■ **Work to be completed**:
Your answer should be one number, the count of lines in the listing below containing the word "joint".

■ **Input data**:
***
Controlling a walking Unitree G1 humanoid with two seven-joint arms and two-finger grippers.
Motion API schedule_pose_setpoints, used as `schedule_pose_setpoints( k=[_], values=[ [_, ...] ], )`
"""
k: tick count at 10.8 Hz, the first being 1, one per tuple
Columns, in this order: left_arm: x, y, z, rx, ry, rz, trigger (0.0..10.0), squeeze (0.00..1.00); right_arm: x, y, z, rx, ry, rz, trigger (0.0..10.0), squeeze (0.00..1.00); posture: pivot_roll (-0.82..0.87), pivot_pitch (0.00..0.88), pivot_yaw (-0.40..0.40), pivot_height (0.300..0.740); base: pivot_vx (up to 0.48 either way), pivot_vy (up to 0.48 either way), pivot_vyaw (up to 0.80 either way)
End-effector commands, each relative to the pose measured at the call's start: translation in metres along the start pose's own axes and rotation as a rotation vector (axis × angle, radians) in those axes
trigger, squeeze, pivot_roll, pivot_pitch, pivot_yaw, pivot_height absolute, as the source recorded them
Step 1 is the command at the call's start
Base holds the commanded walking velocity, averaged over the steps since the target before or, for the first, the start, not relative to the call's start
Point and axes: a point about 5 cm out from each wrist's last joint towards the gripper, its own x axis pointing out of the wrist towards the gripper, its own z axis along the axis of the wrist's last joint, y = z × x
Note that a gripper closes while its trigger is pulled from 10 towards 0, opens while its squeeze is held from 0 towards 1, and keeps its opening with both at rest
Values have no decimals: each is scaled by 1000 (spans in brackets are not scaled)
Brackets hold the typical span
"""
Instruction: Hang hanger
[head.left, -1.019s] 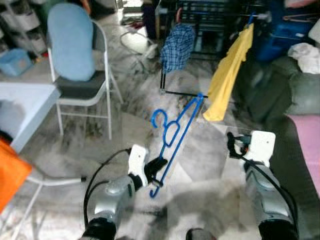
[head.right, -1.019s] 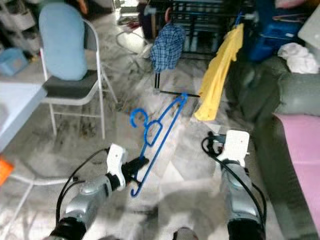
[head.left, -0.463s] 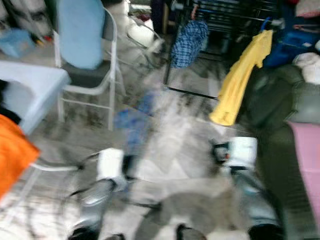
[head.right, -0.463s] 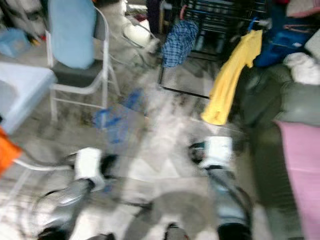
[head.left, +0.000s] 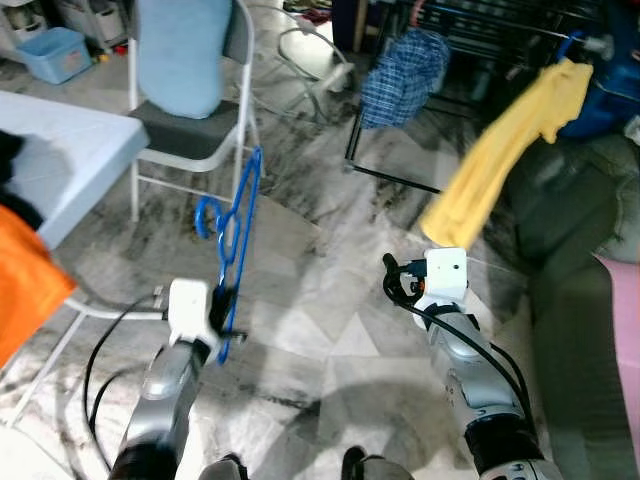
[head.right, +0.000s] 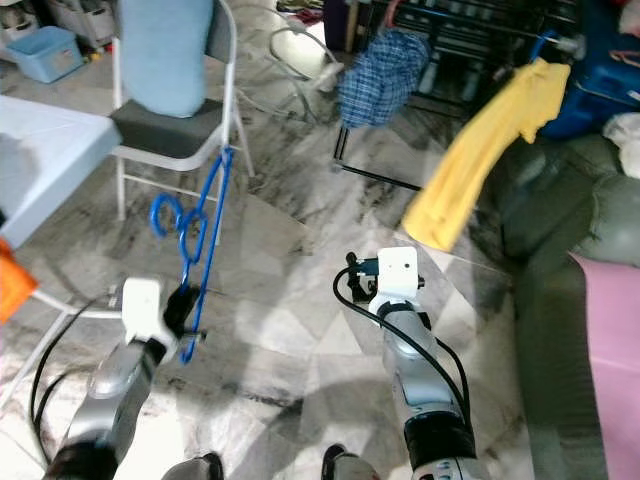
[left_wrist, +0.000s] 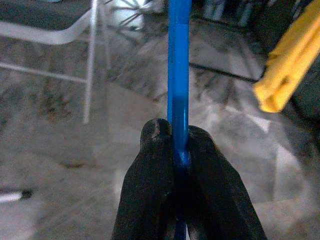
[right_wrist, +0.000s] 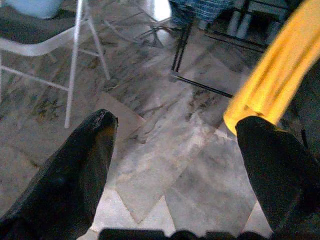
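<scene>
1. The left hand (head.left: 222, 305) is clamped on the lower bar of a thin blue plastic hanger (head.left: 237, 225), held upright above the marble floor (head.left: 330, 330).
2. The right hand (right_wrist: 175, 165) is spread wide and empty.
3. The hanger looks light, stiff and somewhat slick; a grip near its hook would likely steady it better.
4. A dark drying rack (head.left: 480, 30) with a yellow shirt (head.left: 505, 150) stands ahead.

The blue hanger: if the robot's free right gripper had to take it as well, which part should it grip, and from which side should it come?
Probably the long straight bar of the blue hanger, above the left gripper, which is shut on its lower end. The hanger stands nearly upright, so that bar is bare and easy to pinch. The right gripper, open, would best come from the robot's right; the hook curls out on the left.
</scene>
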Motion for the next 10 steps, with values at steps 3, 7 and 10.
schedule_pose_setpoints(
  k=[3, 7, 10],
  values=[
    [10, -21, -1, -63, 30, -77, 10000, 0, -7, -11, -10, 15, 20, -64, 10000, 0, -41, 135, -34, 740, 0, 0, -800],
    [13, -25, -3, -78, 54, -130, 10000, 0, -10, -14, -11, 49, 5, -88, 10000, 0, -58, 143, -17, 740, 0, 0, -800],
    [10, -22, -5, -61, 63, -156, 10000, 0, -17, -13, -8, 65, -31, -79, 10000, 1000, -60, 159, -17, 740, 0, 0, 0]
  ],
)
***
■ **Solved problem**:
2